The New York Convention is regarded as the most influential treaty in the area of international trade and international commercial arbitration. With a membership of over 160 member states, it covers 80 per cent of the countries in the world.

By acceding to or ratifying the New York Convention, a contracting state agrees to recognise and enforce arbitral awards made in other states in accordance with the provisions of article V of the Convention. A contracting state may declare that it will only apply the Convention to awards made in the territory of other contracting states to the Convention, on the basis of reciprocity, but PNG appears to have made no such declaration.

Being a contracting state of the Convention also means that arbitral awards made in that country’s territory are capable of recognition and enforcement in all other contracting states.
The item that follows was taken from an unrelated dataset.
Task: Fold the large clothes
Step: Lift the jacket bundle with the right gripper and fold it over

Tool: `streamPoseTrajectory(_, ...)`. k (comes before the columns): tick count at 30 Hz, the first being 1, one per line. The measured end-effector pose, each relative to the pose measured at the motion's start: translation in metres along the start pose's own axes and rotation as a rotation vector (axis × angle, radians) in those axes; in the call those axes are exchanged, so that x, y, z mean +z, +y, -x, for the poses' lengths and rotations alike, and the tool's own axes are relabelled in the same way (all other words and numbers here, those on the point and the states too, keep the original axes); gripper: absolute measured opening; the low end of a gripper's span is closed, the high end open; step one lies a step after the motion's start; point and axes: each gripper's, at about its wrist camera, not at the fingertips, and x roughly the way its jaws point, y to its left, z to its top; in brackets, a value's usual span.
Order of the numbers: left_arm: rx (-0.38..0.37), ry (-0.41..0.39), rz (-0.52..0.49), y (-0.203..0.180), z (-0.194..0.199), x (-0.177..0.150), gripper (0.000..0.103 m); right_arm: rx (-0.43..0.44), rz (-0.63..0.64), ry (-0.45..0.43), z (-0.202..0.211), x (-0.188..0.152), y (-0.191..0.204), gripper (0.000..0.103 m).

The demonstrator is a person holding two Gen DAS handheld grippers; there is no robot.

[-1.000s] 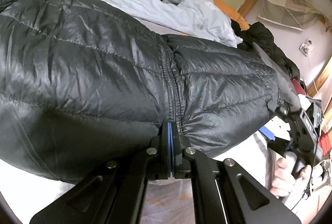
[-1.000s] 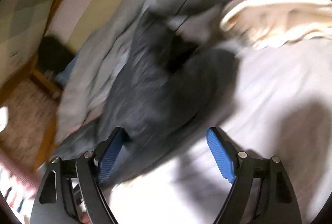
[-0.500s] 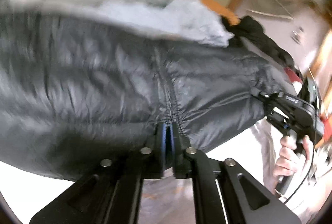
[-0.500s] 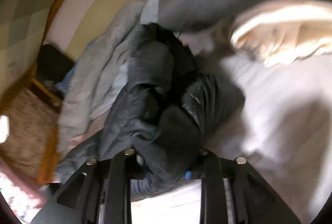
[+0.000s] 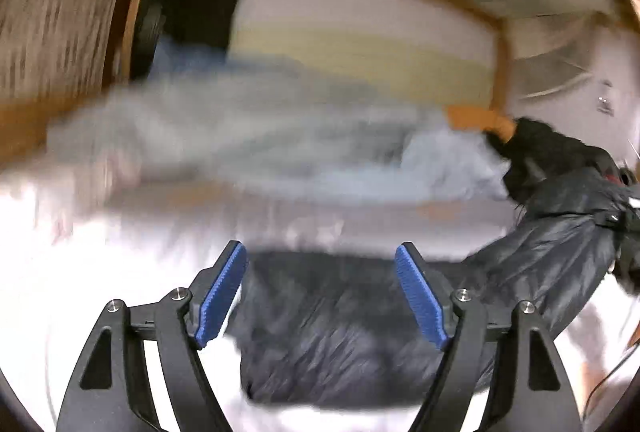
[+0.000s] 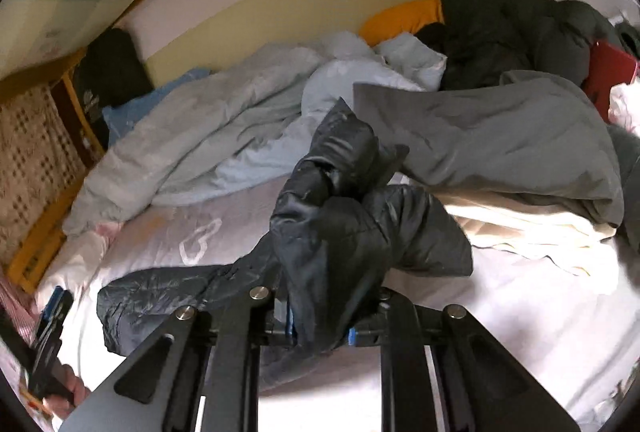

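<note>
Change since earlier frame: released, the left gripper no longer pinches the zip edge of the dark puffer jacket; its blue pads now stand wide apart with nothing between them. The left wrist view is heavily blurred, so that gripper appears to be swinging fast.
Right gripper: the right gripper is clamped on a bunched fold of the jacket, jaws closed tight around the fabric, where half a second ago the grip was only just taken.
Jacket position: one end is raised in the right jaws; the rest trails down to the left and lies on the white bed sheet. In the left wrist view part of it sits below and between the open jaws, not touching the pads as far as the blur allows.
Meaning for task: judged an early stage; no flat fold is visible, the jacket is crumpled. The left gripper probably needs a new hold before a fold can be laid.
Surroundings: pale blue duvet behind the jacket; grey garment to the right, near but apart; black coat by the headboard.
Containers: none visible; nothing to report as held in one.
</note>
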Motion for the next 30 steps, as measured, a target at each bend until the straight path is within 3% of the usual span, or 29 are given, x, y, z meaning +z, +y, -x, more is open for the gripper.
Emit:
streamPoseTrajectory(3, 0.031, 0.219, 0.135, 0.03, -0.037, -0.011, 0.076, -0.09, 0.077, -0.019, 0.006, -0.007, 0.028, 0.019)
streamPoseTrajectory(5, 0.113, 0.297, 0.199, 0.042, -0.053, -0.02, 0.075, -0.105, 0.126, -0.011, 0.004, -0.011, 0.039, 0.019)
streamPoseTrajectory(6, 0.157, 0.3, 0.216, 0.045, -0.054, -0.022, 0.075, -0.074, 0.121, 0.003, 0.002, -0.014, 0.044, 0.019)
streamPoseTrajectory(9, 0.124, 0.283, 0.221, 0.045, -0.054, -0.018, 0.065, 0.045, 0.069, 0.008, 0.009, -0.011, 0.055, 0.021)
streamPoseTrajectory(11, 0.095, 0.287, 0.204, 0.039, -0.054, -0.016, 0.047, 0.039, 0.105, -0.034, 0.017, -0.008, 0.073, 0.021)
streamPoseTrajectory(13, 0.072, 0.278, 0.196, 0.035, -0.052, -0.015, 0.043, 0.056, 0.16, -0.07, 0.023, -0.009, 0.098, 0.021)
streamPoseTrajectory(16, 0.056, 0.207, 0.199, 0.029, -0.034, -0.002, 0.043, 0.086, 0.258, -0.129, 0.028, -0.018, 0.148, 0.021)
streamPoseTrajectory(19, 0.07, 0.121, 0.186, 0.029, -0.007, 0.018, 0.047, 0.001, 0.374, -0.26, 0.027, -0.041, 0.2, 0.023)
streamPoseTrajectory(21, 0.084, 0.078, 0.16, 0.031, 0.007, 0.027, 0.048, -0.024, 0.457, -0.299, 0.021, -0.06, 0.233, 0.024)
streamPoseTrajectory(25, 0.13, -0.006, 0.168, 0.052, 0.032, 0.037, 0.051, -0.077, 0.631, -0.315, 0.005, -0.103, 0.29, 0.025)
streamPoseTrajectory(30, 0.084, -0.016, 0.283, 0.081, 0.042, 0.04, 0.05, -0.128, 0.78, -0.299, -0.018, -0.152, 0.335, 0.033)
Exceptions to enforcement of awards are few and narrow, and focus on irregularities in the arbitration process or fundamental breaches of public policy rather than the merits of the case.

Contracting states also undertake to enforce arbitration agreements under article II of the Convention by requiring their local courts to restrain court proceedings that contravene the parties’ agreement to arbitrate. Once again, defences to enforcement are limited, for example, to cases where the arbitration agreement is invalid or where the matters pleaded in court fall outside the scope of the agreement.
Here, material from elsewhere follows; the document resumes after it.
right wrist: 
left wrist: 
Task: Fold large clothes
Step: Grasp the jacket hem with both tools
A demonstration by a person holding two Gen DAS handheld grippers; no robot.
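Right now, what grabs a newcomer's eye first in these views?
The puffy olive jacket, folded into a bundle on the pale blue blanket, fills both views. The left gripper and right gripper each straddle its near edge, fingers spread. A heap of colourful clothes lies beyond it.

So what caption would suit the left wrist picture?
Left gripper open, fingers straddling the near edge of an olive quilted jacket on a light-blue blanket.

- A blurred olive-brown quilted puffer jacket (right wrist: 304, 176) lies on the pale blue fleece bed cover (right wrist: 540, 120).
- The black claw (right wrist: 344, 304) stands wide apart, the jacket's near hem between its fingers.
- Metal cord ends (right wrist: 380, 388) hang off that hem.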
There is currently no equivalent instrument for the recognition and enforcement of foreign court judgments with global effect, which means that the New York Convention has created a significant ‘enforcement advantage’ of arbitration over litigation.

While arbitration has many attributes, the wide recognition and enforcement of arbitral awards has long been a powerful drawcard in parties choosing it as a method of settling international commercial disputes.
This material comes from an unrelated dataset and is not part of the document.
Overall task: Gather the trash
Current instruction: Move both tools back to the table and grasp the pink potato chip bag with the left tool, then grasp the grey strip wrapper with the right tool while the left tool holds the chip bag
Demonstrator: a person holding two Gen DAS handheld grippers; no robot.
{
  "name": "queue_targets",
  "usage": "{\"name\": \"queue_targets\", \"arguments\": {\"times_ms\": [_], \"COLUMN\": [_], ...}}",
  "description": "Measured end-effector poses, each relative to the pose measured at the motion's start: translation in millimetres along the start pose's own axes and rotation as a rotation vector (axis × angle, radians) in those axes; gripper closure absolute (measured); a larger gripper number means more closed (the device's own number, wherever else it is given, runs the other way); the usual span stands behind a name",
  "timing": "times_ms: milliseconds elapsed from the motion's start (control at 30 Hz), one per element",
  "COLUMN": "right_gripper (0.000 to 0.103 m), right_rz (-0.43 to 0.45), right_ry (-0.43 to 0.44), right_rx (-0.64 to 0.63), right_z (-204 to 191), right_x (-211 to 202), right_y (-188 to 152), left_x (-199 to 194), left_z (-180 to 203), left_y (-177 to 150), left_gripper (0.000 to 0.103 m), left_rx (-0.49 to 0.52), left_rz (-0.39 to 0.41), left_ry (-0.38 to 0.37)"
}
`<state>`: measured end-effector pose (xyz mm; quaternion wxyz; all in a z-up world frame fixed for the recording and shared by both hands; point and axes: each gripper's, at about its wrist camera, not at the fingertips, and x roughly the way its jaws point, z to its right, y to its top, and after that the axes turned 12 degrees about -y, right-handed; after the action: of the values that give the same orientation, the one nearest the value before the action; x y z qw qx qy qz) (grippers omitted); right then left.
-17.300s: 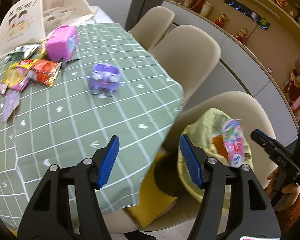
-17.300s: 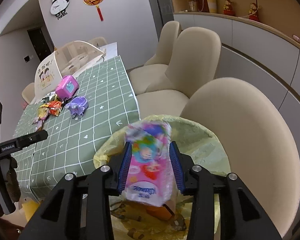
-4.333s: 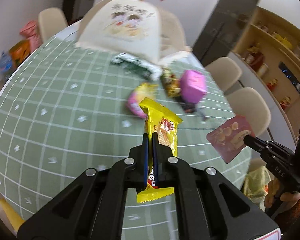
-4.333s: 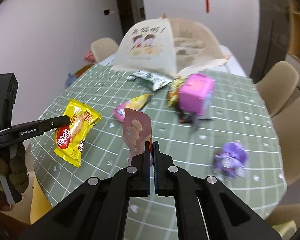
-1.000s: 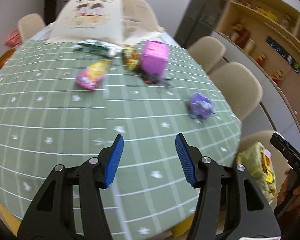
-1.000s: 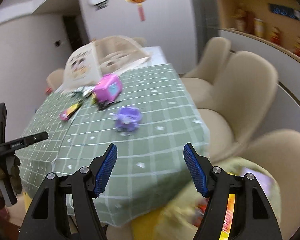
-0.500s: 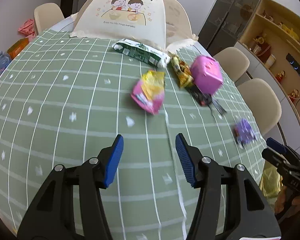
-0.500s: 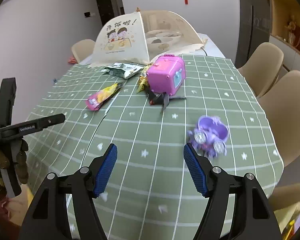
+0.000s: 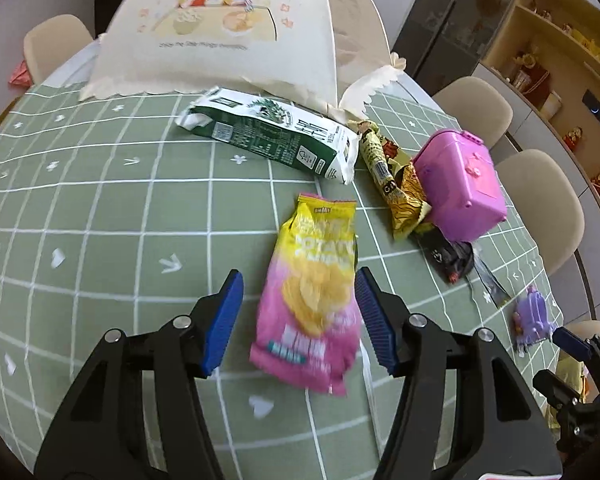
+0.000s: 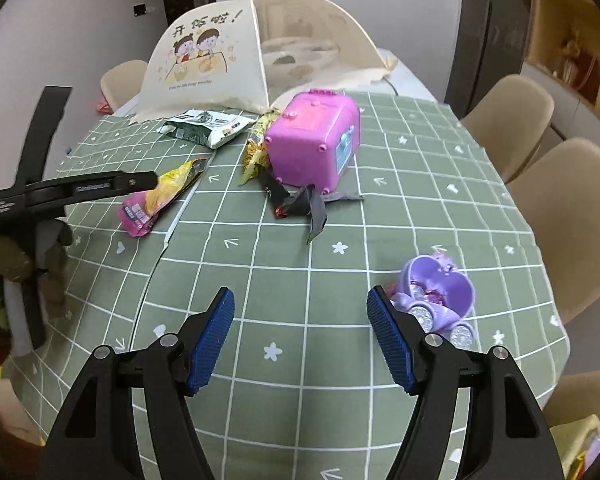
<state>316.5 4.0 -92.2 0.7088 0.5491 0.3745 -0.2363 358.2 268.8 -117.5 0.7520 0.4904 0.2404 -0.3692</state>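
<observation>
My left gripper hangs over the pink-and-yellow chip bag, its jaws opening on either side without touching, so the bag's width fits between them. The bag lies flat mid-worktop, the nearest loose wrapper. My right gripper has wide, empty jaws above bare cloth near the front edge, free for a next piece. Toward the far edge lie a green packet and a gold wrapper, which touches the pink toy box.

Open green tablecloth is left near; far passage is blocked by pink box and food cover.
</observation>
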Motion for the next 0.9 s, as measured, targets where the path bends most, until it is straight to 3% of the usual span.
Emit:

Implementation of the New York Convention in PNG

While the Convention will enter into force for PNG on 15 October 2019, in accordance with the Constitution of PNG, the Convention will not form part of PNG law until it has been legislated into domestic law by the Parliament.

PNG follows the English law approach, whereby treaties must be implemented by legislation before they can have effect in domestic law. PNG will then have an opportunity to reform its current arbitration legislation, the Arbitration Act 1951, and possibly adopt the 1985 UNCITRAL Model Law on International Commercial Arbitration (the Model Law).

While the New York Convention addresses the beginning and endpoints of the arbitration process (enforcement of the agreement and the award), the Model Law provides a procedural template for the conduct of arbitrations in a state. Legislation based on the Model Law has been adopted in 80 states, including Australia.

Implications for PNG

Following the accession of PNG to the Convention, PNG courts will now be required to enforce arbitral awards made in both contracting states and non-contracting states to the Convention, in accordance with the principles in article V. This is an important development as the current position with respect to enforcement of foreign awards in PNG is unclear given there is no specific legislation that addresses the issue.

Awards made in PNG will also now be capable of recognition and enforcement in other contracting states to the Convention. This change is significant as many states only recognise and enforce arbitral awards made in other contracting states.

PNG courts will also now be required to enforce arbitration agreements by staying court proceedings, in accordance with the principles in article II of the Convention. This measure is also important in enhancing the status of arbitration as under current PNG law (the Arbitration Act 1951 s 4(2)) a court only has a discretion to stay proceedings in favour of arbitration.

It has been common for investors in PNG (particularly those contracting with the state) to select arbitration as their preferred dispute resolution mechanism. However, PNG’s accession to the New York Convention will only further enhance the attractiveness of arbitration to investors and, importantly, ensure that selection of such dispute mechanism will be honoured by the courts.

The author of this article, Richard Garnett, is a consultant at Corrs Chambers Westgarth and a Professor of Law at the University of Melbourne.